U.S. District Judge Harold Vietor said that the prayer proposed at Leon High School would violate the First Amendment’s separation of church and state.
Vietor said that, even if most of the 49 graduates want to include a prayer in the commencement exercises, “the enforcement of constitutional rights is not subject to the pleasure of the majority.”
“The Constitution protects all of us, including those in the minority,” Vietor said.
The judge prohibited the Central Decatur school system from including a three-minute prayer in the Leon High graduation Sunday.
Rebecca Graham, one of the seniors, had objected to the prayer and filed the suit, contending that the school system was promoting a particular brand of religion.

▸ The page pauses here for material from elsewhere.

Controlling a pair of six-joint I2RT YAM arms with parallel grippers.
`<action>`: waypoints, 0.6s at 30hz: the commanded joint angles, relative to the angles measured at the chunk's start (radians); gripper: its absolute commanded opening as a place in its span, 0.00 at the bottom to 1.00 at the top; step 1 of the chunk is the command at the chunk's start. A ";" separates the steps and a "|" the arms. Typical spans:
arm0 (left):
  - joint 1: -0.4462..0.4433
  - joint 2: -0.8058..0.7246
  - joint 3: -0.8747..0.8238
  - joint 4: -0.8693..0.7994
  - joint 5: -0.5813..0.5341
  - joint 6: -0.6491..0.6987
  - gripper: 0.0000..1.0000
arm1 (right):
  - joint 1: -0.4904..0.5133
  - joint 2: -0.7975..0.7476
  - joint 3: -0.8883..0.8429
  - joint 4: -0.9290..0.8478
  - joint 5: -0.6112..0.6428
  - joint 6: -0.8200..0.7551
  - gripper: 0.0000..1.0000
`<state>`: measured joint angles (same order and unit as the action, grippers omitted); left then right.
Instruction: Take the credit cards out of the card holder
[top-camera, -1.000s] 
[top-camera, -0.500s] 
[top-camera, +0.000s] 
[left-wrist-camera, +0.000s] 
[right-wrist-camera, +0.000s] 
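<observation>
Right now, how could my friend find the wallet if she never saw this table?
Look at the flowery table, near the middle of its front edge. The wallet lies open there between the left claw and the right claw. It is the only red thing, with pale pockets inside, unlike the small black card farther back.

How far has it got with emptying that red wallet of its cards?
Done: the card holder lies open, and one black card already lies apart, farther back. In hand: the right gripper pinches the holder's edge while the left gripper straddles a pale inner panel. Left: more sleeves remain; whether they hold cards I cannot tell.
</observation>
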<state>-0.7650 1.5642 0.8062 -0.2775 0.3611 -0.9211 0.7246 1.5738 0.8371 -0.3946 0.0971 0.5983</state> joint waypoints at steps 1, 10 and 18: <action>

She was represented by the Iowa Civil Liberties Union.
School attorneys said that most of Leon’s 2,000 residents supported the prayers, which are considered “a cherished tradition.”
Mark Bennett, Graham’s attorney, said that he was “obviously very, very pleased” by the decision and that the Graham family was “very, very excited.”
Lee Elson, the school district’s attorney, would not say whether he would appeal.
A woman answering the phone at the Graham residence said neither Graham nor her parents were available for comment.
The Rev. Richard Speight, a Methodist minister who was scheduled to give the prayer, said that the commencement will proceed without a prayer.
“The plans as I understand them (are) to go ahead with the commencement . . . except there will be no invocation,” Speight said. “I won’t be there to pray. I’ll be there in the audience.”